In juvenile fish, visual systems are used to perform simple tasks such as vertical migrations to avoid predators, whereas older life stages have more developed visual systems that are used for complex tasks like predation, spatial vision, navigation, reproduction and communication. Predator avoidance, or predation itself, may have also played a role in the reduced bycatch rates observed in illuminated nets.
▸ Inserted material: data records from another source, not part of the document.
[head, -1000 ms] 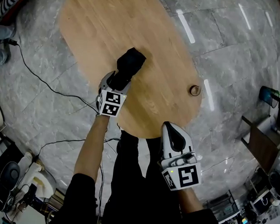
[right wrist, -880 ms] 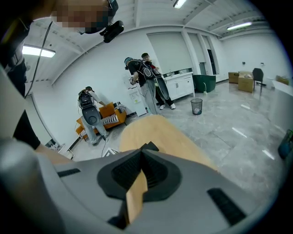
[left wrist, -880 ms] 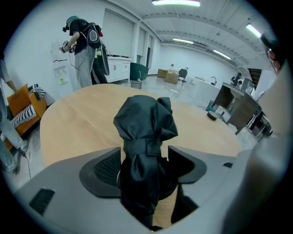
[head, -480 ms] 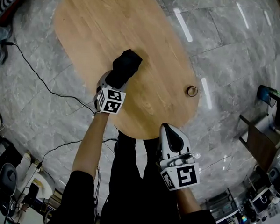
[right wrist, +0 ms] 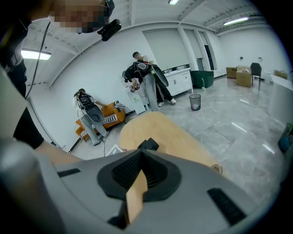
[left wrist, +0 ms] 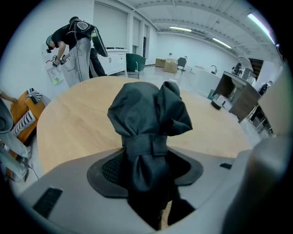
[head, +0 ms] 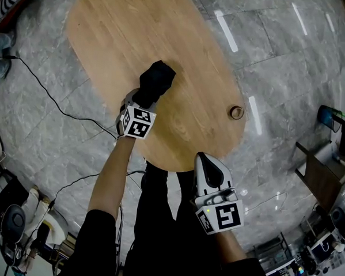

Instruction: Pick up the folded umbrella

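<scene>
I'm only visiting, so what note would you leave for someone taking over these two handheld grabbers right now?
Left gripper: jaws closing around the umbrella, which sits between them; the grip does not look firm yet.
Right gripper: shut, empty, held off the near end of the table.
Umbrella: folded, strapped, lying on the table.
Done: the left gripper is placed around the umbrella.
Left: finish closing, then lift it off the table.
</scene>
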Motion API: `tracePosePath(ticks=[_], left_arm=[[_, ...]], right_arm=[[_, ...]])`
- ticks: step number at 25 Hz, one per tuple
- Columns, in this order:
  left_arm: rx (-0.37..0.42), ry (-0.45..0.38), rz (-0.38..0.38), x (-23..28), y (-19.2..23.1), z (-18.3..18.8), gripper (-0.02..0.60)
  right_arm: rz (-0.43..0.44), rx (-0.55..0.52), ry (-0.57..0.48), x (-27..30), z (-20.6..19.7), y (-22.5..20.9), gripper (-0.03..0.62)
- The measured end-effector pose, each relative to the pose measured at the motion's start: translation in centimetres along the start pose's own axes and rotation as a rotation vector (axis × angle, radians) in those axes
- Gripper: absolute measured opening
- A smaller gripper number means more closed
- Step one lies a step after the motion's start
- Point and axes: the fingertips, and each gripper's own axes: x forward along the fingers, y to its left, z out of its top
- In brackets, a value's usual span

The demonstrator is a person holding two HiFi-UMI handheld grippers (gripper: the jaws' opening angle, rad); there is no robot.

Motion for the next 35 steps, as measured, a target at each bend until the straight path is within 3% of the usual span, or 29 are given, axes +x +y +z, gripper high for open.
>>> tracePosePath(ticks=[4,15,35], left_arm=[[0.002,0.048,-0.009,0.0,-0.2,0.0,0.235],[-0.035,0.058,-0.016,-1.1,-0.7,-0.5,0.218],[-0.074,-0.021,-0.011,-9.2,0.0,1.8,0.216]], right_arm=[[0.000,-0.007,-0.007,-0.6,-0.2,0.0,0.011],[-0.017,0.003,-0.017,-1.7,-0.2,-0.7,0.011],[0.046,-0.048,-0.033,-2.3,1.8,4.1,0.011]])
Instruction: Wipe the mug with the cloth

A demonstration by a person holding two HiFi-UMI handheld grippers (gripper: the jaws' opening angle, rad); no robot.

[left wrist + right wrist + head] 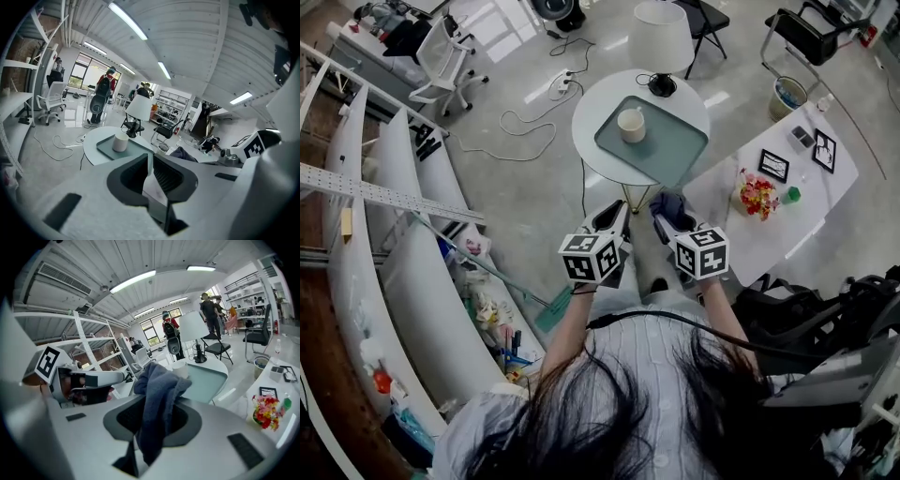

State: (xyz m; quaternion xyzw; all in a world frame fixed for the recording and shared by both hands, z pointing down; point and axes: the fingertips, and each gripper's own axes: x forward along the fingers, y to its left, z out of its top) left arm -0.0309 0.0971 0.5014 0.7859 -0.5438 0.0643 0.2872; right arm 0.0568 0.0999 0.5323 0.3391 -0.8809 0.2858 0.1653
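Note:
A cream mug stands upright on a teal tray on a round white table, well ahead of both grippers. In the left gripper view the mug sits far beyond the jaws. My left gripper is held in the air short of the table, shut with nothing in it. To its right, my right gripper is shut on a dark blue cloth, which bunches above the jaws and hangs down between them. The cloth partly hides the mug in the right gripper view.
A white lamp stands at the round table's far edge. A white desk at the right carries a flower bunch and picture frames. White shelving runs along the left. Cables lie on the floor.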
‘As an example, large target finfish may have been attracted to the illuminated nets as a means to aid or enhance predation, resulting in smaller finfish bycatch avoiding the illuminated nets or even being preyed upon. As a consequence, behavioural avoidance or predation in the area adjacent to the illuminated nets may have contributed to the higher finfish bycatch rates observed in control nets,’ he said, commenting that bycatch is a global problem, not least in coastal gillnet fisheries of developing nations,
‘Over the past decade, net illumination has emerged as a promising tool to reduce bycatch of endangered sea turtles in coastal gillnet fisheries while maintaining target catch. However, its potential effects on total bycatch biomass, other species and fishery operations remain unknown and represent important knowledge gaps in this emerging field. Assessing these broader effects is fundamental to understanding the applicability and adoption potential of net illumination in similar coastal gillnet fisheries. This is why we conducted our study.’